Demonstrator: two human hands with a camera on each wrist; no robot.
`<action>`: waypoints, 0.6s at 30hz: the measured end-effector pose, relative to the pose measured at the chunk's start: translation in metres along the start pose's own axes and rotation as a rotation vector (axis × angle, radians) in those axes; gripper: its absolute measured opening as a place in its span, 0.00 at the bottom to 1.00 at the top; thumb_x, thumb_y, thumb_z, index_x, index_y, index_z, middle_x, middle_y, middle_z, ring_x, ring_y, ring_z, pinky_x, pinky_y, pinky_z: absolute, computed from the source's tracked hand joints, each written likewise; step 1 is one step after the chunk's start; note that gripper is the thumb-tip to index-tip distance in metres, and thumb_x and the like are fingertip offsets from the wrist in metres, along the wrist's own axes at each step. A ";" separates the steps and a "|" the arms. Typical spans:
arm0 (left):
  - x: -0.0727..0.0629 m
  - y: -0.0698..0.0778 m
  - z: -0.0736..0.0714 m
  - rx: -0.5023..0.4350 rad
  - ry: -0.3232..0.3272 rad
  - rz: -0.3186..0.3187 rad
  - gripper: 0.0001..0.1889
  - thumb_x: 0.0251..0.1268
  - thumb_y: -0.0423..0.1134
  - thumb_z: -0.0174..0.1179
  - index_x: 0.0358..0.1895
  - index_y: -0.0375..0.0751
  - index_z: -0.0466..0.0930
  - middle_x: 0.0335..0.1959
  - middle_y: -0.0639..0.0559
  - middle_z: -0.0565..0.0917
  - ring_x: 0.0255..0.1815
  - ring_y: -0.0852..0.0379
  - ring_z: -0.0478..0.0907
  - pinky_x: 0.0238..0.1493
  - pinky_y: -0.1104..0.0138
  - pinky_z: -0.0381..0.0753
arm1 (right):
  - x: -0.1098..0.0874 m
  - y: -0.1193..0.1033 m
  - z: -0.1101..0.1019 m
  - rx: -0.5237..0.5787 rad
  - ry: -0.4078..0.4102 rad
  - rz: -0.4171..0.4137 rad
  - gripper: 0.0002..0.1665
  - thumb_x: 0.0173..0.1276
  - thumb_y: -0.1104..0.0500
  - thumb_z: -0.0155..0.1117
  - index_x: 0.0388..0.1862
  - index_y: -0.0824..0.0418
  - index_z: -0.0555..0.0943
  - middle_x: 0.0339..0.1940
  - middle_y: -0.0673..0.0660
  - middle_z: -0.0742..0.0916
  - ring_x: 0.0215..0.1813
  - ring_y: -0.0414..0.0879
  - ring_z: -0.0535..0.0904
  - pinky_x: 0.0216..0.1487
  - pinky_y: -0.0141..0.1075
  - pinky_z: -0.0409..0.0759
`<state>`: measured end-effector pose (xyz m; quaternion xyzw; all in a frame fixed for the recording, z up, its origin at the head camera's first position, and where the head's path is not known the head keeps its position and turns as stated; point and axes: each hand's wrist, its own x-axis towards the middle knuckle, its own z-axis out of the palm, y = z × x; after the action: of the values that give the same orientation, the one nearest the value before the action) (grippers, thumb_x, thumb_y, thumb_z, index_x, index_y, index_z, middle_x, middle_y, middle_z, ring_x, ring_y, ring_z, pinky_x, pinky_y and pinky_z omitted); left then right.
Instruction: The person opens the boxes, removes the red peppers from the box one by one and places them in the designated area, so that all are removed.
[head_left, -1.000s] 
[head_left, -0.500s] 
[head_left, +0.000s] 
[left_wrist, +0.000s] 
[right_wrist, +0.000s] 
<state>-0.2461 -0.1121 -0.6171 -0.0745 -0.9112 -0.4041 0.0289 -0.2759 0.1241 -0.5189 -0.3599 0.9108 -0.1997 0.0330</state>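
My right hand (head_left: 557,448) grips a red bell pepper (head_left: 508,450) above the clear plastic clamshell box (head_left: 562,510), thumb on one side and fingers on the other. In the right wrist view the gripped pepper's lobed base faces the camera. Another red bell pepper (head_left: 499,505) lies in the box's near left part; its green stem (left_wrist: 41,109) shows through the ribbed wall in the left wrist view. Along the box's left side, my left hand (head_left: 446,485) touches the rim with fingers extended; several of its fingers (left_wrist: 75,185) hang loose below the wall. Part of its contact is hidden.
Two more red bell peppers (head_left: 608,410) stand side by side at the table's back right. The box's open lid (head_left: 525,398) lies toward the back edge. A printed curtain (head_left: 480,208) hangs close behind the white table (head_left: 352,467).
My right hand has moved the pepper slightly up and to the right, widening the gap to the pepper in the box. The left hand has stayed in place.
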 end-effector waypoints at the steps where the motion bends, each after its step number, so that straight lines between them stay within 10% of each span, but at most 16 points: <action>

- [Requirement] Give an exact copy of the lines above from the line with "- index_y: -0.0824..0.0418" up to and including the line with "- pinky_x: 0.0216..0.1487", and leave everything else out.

- [Solution for this problem]
  - index_y: -0.0824..0.0418
  - index_z: -0.0555..0.0943
  - middle_x: 0.0339..0.1940
  - middle_y: -0.0673..0.0660
  - middle_z: -0.0742..0.0916
  - ring_x: 0.0215..0.1813
  - ring_y: -0.0414..0.0879
  - ring_z: -0.0535..0.0904
  - pinky_x: 0.0216..0.1487

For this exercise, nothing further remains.